Родное пепелище | страница 122



Оба противника больше всего желали, чтобы этот нелепый ужас поскорее кончился: до серьезных травм никогда дело не доходило, но не принять вызов было решительно невозможно – ты погибал в глазах общества.


– Бить человека по лицу я с детства не могу, – пел Владимир Высоцкий.


Я находился в том же положении: агрессивностью я не отличался, физические мои кондиции были самыми средними, но, главное, я совершенно не мог взять в толк, отчего я так, за здорово живешь, должен расквасить чей-то нос, да еще в придачу подставить свой, который мне было откровенно жалко.

Скоро я заметил, что те, кто не мог обратить на себя внимание школьного сообщества какими-нибудь талантами или поступками, чаще других становились бретёрами.

Отпетый Колька Фиолетов, притча во языцах, которого склоняли на всех родительских собраниях, куда его мать никогда не являлась, уже во втором классе, когда нас перевели в фасад здания окнами на Трубную, нашел иной, помимо стычек, путь обретения популярности и даже славы.

– Фиолетов Николай отсутствует, – торжественно чеканил дежурный, и все начинали косить в окна на дом № 6, а точнее – на окно Фиолетовых, откуда незамедлительно появлялась голая и, надо признать, довольно тощая жопа ученика второго класса «А» с воткнутой в неё папиросой «Север».

Папироска живописно дымилась.

Картина Репина «Приплыли».

Колька врал, что умеет курить и даже затягиваться задницей, и некоторые простофили ему верили – вот к чему приводит невежество и незнание анатомии человека.
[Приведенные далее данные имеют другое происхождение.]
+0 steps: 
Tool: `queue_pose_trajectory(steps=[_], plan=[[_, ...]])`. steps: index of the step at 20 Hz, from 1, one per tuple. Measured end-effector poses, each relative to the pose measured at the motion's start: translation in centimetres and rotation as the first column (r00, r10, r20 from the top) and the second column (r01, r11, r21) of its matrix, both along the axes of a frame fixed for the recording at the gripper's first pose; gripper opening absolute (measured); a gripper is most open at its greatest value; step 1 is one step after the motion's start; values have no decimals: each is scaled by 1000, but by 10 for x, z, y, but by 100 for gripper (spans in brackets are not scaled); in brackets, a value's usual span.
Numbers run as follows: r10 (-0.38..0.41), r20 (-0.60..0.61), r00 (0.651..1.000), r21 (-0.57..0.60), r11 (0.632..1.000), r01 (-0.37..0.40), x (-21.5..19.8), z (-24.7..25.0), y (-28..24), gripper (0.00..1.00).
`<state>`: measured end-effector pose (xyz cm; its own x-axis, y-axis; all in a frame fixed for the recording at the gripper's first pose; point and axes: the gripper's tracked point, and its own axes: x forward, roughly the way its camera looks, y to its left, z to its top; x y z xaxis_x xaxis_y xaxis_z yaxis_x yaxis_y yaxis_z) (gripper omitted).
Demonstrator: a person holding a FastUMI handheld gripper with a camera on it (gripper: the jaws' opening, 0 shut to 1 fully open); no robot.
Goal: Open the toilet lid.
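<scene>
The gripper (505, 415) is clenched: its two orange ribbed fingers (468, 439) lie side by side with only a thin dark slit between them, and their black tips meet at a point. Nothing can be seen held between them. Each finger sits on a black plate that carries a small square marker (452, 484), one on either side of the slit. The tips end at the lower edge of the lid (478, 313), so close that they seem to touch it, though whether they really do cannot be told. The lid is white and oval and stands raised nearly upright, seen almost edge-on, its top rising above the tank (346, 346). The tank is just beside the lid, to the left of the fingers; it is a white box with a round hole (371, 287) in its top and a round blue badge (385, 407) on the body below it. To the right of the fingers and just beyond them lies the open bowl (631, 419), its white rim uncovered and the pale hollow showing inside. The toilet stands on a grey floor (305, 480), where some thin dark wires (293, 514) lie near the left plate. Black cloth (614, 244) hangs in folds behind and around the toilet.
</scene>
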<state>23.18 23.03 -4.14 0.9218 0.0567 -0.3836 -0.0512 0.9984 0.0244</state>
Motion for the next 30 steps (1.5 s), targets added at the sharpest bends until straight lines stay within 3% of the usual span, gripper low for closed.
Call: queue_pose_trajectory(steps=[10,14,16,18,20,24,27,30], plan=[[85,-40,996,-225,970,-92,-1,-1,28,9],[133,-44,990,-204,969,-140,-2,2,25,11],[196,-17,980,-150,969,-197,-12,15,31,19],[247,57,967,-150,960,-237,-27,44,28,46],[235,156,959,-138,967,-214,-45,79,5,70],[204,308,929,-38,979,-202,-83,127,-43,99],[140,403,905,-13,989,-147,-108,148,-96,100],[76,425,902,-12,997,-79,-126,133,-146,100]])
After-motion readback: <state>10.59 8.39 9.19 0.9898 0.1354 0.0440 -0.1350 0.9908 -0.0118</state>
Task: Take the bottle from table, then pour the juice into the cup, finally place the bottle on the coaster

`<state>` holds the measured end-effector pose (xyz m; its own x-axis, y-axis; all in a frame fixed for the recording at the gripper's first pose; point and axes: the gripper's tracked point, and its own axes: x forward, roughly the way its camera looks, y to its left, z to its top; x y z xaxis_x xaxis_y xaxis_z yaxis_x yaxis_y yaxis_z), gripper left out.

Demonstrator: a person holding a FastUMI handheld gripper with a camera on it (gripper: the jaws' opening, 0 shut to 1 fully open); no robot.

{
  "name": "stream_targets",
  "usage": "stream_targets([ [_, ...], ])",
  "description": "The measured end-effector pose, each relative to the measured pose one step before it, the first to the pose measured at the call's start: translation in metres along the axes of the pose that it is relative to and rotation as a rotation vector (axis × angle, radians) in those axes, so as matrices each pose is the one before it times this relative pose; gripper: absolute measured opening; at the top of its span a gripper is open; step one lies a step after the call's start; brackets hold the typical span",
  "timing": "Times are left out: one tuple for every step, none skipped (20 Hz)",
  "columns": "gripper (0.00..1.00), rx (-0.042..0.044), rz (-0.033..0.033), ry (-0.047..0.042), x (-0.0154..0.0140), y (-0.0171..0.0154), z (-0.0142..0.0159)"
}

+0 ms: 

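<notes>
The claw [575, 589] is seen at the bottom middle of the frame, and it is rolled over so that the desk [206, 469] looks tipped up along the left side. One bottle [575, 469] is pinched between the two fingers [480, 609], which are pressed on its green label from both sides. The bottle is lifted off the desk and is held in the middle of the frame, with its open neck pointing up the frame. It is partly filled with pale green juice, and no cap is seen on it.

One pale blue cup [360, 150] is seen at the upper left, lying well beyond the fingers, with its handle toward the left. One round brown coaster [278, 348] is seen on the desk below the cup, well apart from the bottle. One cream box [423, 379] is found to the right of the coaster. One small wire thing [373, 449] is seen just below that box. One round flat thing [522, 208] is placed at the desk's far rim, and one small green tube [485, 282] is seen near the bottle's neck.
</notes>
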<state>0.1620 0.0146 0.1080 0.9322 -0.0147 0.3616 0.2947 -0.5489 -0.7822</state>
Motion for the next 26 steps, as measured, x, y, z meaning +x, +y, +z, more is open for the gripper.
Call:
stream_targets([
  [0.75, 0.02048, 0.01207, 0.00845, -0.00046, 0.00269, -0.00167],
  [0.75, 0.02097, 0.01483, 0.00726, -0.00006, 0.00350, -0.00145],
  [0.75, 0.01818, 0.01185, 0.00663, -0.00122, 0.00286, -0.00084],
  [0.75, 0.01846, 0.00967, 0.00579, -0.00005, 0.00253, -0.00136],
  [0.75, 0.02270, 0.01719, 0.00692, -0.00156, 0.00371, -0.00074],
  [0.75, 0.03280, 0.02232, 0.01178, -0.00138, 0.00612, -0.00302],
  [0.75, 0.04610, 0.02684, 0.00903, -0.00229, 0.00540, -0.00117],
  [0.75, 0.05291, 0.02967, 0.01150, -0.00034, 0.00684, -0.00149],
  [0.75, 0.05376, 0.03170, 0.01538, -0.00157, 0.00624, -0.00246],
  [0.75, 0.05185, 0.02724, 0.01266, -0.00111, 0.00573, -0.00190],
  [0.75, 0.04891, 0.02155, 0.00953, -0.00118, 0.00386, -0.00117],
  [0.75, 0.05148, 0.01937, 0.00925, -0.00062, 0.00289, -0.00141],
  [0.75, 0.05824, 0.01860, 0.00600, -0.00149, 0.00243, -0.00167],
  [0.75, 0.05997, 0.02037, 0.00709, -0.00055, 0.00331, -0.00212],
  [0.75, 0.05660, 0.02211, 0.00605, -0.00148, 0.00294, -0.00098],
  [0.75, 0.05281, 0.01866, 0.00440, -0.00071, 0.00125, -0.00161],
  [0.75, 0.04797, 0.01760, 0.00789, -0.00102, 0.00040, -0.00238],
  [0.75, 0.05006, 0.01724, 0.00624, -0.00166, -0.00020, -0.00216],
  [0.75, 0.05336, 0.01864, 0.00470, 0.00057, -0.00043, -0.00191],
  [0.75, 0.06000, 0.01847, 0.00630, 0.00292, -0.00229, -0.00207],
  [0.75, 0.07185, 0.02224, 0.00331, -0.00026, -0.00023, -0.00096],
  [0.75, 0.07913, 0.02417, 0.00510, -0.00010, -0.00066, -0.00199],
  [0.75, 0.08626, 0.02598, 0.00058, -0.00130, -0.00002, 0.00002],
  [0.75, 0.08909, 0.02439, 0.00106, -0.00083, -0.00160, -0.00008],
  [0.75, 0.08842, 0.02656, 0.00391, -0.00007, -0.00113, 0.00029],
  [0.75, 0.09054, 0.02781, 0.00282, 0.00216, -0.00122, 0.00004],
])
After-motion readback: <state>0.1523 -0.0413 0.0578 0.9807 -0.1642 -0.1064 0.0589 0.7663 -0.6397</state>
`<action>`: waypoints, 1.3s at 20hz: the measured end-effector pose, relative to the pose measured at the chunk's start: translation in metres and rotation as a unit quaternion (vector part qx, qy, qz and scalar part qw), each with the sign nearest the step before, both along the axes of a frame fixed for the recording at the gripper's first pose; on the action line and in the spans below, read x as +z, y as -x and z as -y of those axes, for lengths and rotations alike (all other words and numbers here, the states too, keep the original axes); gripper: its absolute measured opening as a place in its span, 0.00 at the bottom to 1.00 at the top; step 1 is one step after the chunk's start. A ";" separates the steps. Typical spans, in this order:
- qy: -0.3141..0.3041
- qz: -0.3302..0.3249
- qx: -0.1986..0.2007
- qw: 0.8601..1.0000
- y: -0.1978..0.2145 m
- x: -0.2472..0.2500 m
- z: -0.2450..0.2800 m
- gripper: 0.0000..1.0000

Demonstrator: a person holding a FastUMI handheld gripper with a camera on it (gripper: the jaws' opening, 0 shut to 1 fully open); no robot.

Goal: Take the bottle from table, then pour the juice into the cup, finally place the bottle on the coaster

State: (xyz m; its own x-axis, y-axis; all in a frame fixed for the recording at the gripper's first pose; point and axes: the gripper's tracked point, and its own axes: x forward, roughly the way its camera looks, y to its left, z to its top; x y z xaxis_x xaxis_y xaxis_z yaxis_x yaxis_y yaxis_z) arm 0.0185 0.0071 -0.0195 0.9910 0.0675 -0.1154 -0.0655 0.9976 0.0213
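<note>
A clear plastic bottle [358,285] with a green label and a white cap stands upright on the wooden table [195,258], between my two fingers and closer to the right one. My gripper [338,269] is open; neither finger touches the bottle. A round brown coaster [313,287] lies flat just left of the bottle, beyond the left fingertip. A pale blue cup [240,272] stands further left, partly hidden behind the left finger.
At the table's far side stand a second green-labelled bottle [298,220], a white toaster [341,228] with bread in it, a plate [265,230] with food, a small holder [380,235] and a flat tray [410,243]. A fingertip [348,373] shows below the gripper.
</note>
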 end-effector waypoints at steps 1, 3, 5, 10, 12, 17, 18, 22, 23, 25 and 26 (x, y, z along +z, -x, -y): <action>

Но Фиолетов в анатомию не верил и стоял на своем, ссылаясь на свою мать, которая неоднократно утверждала, что в нашей стране всё делается через жопу.


Я был фигурой, в школе заметной.

Меня со второго класса забирали с уроков к старшим ребятам – делать политинформации.

Сколько всякого политического хлама хранилось в моей голове!

Я и сам удивляюсь: сейчас, когда мы, наряжая елку, добираемся до самодельной, 1952 года, гирлянды флажков с государственными знаменами стран народной демократии, из меня начинают выпадать давно истлевшие имена Антонина Запотоцкого, Климента Готвальда, Вильгельма Пика и товарища Энвера Ходжи.

Ко мне в дни приёма в комсомол приходили солидные прокуренные восьмиклассники и спрашивали, кто такой Го-Можо. И я, стараясь ничем не выдавать своего торжества, объяснял им, что товарищ Го-Можо, писатель, историк и археолог, является Президентом Академии наук Китайской народной республики, а Вьетан Ореаль, напротив, президент Франции, тогда как Рудольф Сланский – подлый предатель дела коммунизма и товарища Сталина, главарь троцкистко-сионистко-титовского заговора в Чехословакии, а Иосиф Броз Тито… – меня прямо распирало от информации.